The problem: All lines ahead of the one containing "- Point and" are to be left out; that line and each one after it, through the end of the records below, are to be duplicated exactly.

Collected data:
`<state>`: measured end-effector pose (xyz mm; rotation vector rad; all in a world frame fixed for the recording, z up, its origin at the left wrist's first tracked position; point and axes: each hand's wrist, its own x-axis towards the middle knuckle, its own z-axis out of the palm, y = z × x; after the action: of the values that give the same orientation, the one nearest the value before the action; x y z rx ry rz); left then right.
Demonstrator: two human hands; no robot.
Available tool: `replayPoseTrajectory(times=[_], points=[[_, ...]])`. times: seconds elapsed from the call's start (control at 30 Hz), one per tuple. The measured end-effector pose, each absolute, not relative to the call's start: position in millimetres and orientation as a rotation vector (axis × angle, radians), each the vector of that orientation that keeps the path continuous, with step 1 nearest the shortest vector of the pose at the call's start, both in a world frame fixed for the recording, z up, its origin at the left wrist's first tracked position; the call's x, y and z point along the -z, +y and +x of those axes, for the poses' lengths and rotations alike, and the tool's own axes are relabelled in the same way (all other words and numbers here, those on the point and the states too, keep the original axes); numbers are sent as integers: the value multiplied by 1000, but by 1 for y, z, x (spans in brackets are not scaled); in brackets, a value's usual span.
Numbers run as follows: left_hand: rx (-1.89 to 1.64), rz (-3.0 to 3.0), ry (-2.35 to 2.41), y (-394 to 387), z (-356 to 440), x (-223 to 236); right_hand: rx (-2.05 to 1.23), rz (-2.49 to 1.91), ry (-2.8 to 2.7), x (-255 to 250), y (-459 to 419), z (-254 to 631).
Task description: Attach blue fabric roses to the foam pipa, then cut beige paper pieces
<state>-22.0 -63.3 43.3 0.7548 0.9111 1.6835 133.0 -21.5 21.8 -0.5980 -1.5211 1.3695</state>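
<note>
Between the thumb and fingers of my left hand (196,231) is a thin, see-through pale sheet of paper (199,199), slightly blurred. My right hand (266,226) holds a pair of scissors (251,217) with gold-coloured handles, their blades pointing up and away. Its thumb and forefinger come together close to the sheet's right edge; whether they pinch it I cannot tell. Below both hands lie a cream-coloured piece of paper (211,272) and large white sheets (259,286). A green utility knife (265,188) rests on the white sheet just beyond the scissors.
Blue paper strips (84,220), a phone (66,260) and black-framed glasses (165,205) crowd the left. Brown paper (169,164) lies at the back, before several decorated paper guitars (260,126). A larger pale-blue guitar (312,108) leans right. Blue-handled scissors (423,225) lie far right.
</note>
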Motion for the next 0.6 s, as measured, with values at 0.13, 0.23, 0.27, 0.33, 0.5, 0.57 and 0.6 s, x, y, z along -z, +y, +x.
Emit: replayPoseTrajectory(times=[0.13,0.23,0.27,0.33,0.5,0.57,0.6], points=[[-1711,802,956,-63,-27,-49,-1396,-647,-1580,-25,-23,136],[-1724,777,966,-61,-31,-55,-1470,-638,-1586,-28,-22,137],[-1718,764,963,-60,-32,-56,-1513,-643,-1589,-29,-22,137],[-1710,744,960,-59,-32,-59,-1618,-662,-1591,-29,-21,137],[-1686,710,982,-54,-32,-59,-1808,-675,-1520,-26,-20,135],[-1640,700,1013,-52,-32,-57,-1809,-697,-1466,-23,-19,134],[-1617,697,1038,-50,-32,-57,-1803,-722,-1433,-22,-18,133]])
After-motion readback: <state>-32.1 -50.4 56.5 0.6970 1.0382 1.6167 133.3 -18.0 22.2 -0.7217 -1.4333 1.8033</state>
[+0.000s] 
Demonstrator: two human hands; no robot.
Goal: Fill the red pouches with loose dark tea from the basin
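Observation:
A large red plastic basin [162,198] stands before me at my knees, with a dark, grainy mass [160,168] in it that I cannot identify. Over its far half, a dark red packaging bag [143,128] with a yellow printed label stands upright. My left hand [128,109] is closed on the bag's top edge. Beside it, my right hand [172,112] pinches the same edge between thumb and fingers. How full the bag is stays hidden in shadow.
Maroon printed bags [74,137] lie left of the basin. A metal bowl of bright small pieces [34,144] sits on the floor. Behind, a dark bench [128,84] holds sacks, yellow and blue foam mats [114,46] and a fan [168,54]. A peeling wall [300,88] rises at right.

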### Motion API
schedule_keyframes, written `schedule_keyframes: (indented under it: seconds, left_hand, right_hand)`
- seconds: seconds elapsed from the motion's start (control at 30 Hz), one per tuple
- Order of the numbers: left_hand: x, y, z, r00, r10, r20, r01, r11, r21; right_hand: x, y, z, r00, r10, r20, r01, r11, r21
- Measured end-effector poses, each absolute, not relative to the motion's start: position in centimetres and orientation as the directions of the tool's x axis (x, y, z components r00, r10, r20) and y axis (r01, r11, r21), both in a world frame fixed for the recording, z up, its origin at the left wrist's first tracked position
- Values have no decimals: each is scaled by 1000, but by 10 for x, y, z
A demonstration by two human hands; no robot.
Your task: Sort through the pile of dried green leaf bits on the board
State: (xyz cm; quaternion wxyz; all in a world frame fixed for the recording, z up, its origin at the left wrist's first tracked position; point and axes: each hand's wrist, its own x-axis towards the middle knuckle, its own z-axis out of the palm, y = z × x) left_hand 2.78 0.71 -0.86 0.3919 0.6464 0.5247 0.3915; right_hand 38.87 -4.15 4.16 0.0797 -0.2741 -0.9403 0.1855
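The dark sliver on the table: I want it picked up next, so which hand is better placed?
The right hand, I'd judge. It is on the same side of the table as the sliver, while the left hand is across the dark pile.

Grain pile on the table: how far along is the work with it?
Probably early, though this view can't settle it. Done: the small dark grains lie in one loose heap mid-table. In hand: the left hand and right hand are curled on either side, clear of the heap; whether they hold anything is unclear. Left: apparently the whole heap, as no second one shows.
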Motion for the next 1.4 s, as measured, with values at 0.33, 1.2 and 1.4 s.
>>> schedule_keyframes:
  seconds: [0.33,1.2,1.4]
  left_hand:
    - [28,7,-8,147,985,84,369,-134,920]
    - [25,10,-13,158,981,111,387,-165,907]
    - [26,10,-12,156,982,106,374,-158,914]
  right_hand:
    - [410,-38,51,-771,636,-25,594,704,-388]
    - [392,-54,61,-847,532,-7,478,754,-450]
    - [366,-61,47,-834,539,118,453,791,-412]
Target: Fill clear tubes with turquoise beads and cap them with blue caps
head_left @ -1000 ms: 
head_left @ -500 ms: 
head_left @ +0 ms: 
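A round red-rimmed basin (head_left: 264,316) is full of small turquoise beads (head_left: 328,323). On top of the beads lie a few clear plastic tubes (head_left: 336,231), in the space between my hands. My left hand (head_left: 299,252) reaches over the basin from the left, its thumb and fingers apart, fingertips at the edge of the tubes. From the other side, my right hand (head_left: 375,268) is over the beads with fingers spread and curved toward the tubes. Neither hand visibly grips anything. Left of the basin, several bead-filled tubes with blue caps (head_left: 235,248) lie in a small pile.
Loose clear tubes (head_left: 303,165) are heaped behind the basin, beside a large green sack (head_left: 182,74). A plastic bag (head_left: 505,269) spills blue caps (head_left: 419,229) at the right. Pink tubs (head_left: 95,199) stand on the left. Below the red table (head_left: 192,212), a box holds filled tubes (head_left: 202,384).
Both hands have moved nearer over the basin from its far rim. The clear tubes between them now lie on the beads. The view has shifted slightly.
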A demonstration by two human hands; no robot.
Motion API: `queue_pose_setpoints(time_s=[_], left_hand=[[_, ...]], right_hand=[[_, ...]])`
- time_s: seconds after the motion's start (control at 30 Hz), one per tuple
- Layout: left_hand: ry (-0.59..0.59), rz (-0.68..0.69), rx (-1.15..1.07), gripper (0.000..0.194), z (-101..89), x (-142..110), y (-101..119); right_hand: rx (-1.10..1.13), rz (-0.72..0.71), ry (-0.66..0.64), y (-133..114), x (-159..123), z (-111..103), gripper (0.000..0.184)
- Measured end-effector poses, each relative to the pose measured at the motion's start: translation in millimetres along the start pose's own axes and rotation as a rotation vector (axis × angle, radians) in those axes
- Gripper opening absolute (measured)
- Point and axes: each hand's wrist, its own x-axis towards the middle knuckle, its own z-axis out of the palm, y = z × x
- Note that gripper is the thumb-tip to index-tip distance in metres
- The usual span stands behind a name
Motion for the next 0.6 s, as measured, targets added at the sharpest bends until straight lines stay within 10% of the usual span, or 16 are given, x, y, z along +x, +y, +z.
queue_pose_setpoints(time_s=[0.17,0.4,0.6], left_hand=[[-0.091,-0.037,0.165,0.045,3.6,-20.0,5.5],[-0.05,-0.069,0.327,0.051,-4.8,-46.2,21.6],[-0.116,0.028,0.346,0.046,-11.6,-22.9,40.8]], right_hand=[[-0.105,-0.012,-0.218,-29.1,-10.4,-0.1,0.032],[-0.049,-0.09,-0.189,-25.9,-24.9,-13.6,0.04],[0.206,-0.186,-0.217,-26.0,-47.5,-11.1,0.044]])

Written solution:
- Point and axes: each hand's wrist, its own x-axis towards the middle knuckle, its own z-axis out of the palm, y = z × x
- Note that gripper is the thumb-tip to index-tip distance in metres
- The usual span stands behind a name
Motion for the next 0.6 s, as measured, targets added at the sharpest bends until straight lines stay within 10% of the usual span, or 16 are given, x, y, z along +x, +y, +z.
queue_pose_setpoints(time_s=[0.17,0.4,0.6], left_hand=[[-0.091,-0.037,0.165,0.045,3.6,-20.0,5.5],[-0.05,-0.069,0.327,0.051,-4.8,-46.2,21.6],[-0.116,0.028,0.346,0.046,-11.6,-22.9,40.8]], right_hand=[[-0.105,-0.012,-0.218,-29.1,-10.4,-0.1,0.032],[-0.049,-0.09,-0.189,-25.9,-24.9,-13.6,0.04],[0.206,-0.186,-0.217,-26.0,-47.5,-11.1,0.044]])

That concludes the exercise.